Subscribe to the Non-Human & AI Identity Journal

How should organisations manage privileged access in IoT and ot environments?

They should treat privileged access as a high-risk identity control, not a device setting. That means mapping every administrative and service credential, limiting scope to the smallest necessary action set, logging use continuously, and separating maintenance access from everyday IT access. The goal is to reduce standing trust and make misuse detectable before it affects operations.

Why This Matters for Security Teams

Privileged access in IoT and OT is not a narrow admin problem. It is a resilience problem, because service accounts, device credentials, maintenance tunnels, and vendor remote access can all become paths to unsafe command execution. Current guidance from NIST Cybersecurity Framework 2.0 and the OWASP Non-Human Identity Top 10 both point to the same reality: identities that are not continuously governed become easy targets for lateral movement and persistent access. NHIMG research shows why this is urgent, with Ultimate Guide to NHIs reporting that 97% of NHIs carry excessive privileges, which broadens the attack surface far beyond what most teams expect.

That matters even more in OT because availability, safety, and vendor support often compete with strict access control. The right answer is not to treat every control as a user login problem, but to classify each privileged identity by function, owner, and blast radius. In practice, many security teams discover the weakness only after a maintenance account, shared engineering login, or embedded secret has already been abused, rather than through intentional review.

How It Works in Practice

A workable programme starts by inventorying every privileged path, including PLC engineering accounts, HMI admin users, jump hosts, remote vendor access, API keys, and machine-to-machine credentials. Each identity should have a named owner, a specific purpose, and a defined expiry or review cycle. For IoT fleets, that usually means separating device enrollment, firmware operations, telemetry access, and support functions so no single credential can do everything.

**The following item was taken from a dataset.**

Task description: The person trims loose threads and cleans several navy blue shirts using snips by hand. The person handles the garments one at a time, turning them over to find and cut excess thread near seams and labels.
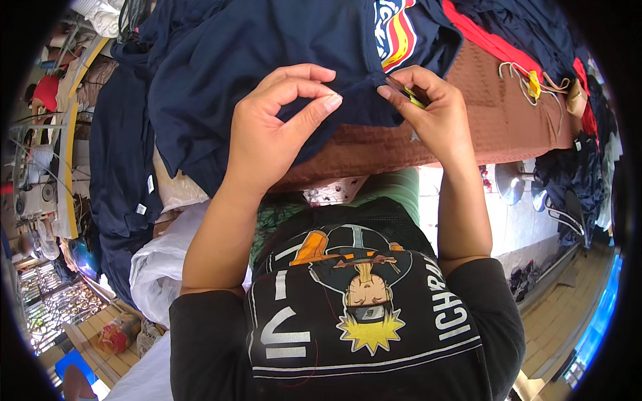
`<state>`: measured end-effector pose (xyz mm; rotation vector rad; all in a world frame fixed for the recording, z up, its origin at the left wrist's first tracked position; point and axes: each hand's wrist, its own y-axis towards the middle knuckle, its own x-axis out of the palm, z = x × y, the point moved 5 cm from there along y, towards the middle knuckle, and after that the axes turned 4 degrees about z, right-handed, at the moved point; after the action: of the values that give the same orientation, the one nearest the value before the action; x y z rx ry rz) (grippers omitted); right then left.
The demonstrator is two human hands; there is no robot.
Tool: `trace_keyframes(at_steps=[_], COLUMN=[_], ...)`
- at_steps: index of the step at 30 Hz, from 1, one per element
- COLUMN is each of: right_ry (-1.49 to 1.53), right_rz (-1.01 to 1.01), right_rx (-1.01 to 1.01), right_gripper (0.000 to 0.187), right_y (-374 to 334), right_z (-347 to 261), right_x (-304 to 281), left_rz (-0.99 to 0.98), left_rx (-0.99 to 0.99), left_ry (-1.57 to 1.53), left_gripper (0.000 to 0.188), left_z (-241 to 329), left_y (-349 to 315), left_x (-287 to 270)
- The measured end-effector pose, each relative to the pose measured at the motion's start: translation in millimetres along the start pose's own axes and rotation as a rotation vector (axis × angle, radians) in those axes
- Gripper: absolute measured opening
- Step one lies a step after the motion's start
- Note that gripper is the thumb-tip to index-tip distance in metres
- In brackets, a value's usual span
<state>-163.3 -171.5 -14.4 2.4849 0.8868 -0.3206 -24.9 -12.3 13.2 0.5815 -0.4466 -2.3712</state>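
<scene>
A dark navy garment (267, 47) lies spread in front of me, with a white, red and yellow print (397, 33) near its right part. My right hand (435, 110) is closed around small thread snips (416, 99) with a yellow-green part, mostly hidden by the fingers. Their dark tip is beside a seam at the garment's near edge. Just left of it, my left hand (281, 113) holds thumb and index finger pinched together above the cloth. Whatever is between those fingertips is too small to make out.
Brown textured cloth (495, 100) covers the surface under the garment. More navy garments (120, 174) hang at the left, above a white plastic bag (164, 260). A red strip (488, 33) and a cord with a yellow piece (533, 85) lie at the far right.
</scene>
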Motion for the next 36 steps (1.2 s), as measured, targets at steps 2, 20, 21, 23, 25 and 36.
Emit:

Most organisations do better when they combine PAM, RBAC, and JIT access instead of relying on one control alone. RBAC limits the default role, PAM brokers the session, and JIT narrows elevation to the maintenance window. Where the environment can support it, short-lived secrets and workload identity should replace shared static passwords. That is aligned with the direction of both Ultimate Guide to NHIs — Lifecycle Processes for Managing NHIs and the Top 10 NHI Issues, which emphasise lifecycle discipline and visibility.

  • Log every privileged session, command, and configuration change.
  • Separate IT admin access from OT engineering access.
  • Use break-glass accounts only with monitored, time-bound use.
  • Rotate shared secrets after vendor work, not just on a calendar.
  • Review who can approve elevation, not only who can request it.

For audit and policy mapping, the NIST Cybersecurity Framework 2.0 helps anchor access control, logging, and recovery expectations, while the OWASP guidance helps define what must be inventoried and constrained. These controls tend to break down when legacy OT vendors require shared credentials and cannot support per-session identity, because access is then enforced outside the device rather than within it.

Common Variations and Edge Cases

Tighter privileged access control often increases operational overhead, so organisations have to balance safety against maintenance speed and plant uptime. In brownfield OT, there is no universal standard for replacing every shared or embedded credential immediately, so best practice is evolving toward compensating controls: session recording, network segmentation, supervised elevation, and aggressive rotation after use.

One common edge case is emergency access. Break-glass accounts are legitimate, but they should be rare, monitored, and tested, not treated as a permanent back door. Another is vendor support, where remote access may be necessary but should be time boxed, approved, and limited to the specific asset or controller under maintenance. For broader NHI governance and audit expectations, the Ultimate Guide to NHIs — Regulatory and Audit Perspectives is useful for turning access principles into evidence requirements.

OT environments also need to account for the fact that some devices cannot host modern agents or token brokers. In those cases, the safer pattern is to move the trust boundary outward: isolate the device, control the jump host, verify the operator, and shorten credential lifetime wherever technically possible. That is especially important for secrets exposed in scripts or configuration files, which the NHIMG research base treats as a recurring source of avoidable exposure.

Standards & Framework Alignment

This section maps relevant standards and security frameworks to the operational risks and controls described in this guidance.

OWASP Non-Human Identity Top 10 address the attack and risk surface, while NIST CSF 2.0 and NIST Zero Trust (SP 800-207) set the governance and control requirements practitioners need to meet.

Framework Control / Reference Relevance
OWASP Non-Human Identity Top 10 NHI-03 Credential rotation and exposure are central to privileged access risk in IoT/OT.
NIST CSF 2.0 PR.AC-4 Least-privilege access control directly supports safer OT and IoT administration.
NIST Zero Trust (SP 800-207) Zero Trust supports time-bound, verified access for high-risk operational systems.

Limit privileged entitlements and review elevation paths for every admin and service identity.